On Tue, 2002-11-12 at 07:54, Derick Rethans wrote:
> On 12 Nov 2002, Timm Friebe wrote:
> 
> > On Mon, 2002-11-11 at 23:26, Stig S. Bakken wrote:
> > [...]
> > > > The problem here is that PHP's E_WARNING does not resemble an exception.
> > > > Some of the warnings raised are only of informational intent and do not
> > > > indicate the failure of a function.
> > [...]
> > > Right.  What this illustrates is that "PHP errors" as such as way too
> > > random and unstructured to be of any other use than showing error
> > > messages to developers.
> > 
> > Well, would it be wise then to either:
> > * Change informational warnings to E_NOTICE
> >   (e.g.
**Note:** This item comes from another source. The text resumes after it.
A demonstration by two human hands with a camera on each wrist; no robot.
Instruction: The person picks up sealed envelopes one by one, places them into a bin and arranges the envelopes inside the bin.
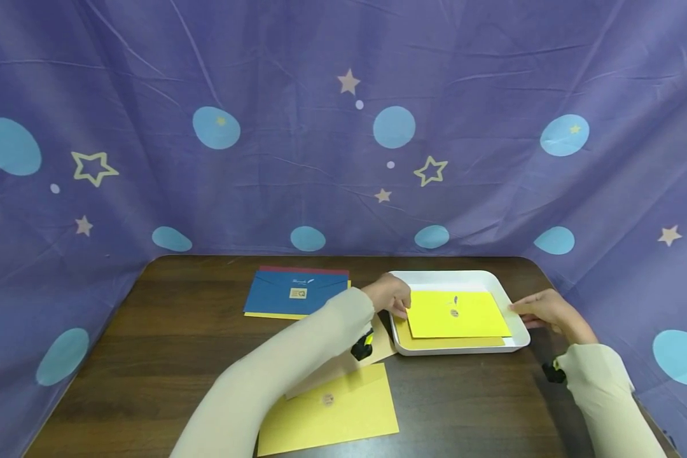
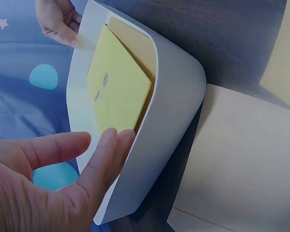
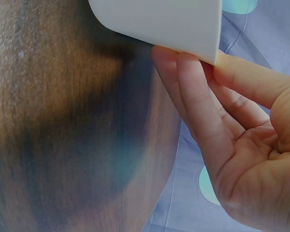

Notice: Called ... before fetching all rows ...)
> > or
> > * Introduce E_FAIL and use it for cases when a function fails
> >   (say, fopen('/doesnotexist', 'r'))
> > 
> > In both cases, people doing string magic with $php_errormsg (if
> > ereg("not exist", $php_errormsg)) or having their own error handlers
> > consisting of constructs like
> >     if (E_WARNING == $code) 
> > would see their code break.
> > 
> > As for the first suggestion, the downside is that a lot of people will
> > miss the message(s) since they've disabled E_NOTICEs.
> 
> And that's why I would be -1 on the first one. However, the whole error 
> reporting is a pretty mess, with some extensions implementing other 
> 'philosiphies' then others. Getting this all nice and clean is another 
> point we should address in PHP 5 (just like Stig mentioned).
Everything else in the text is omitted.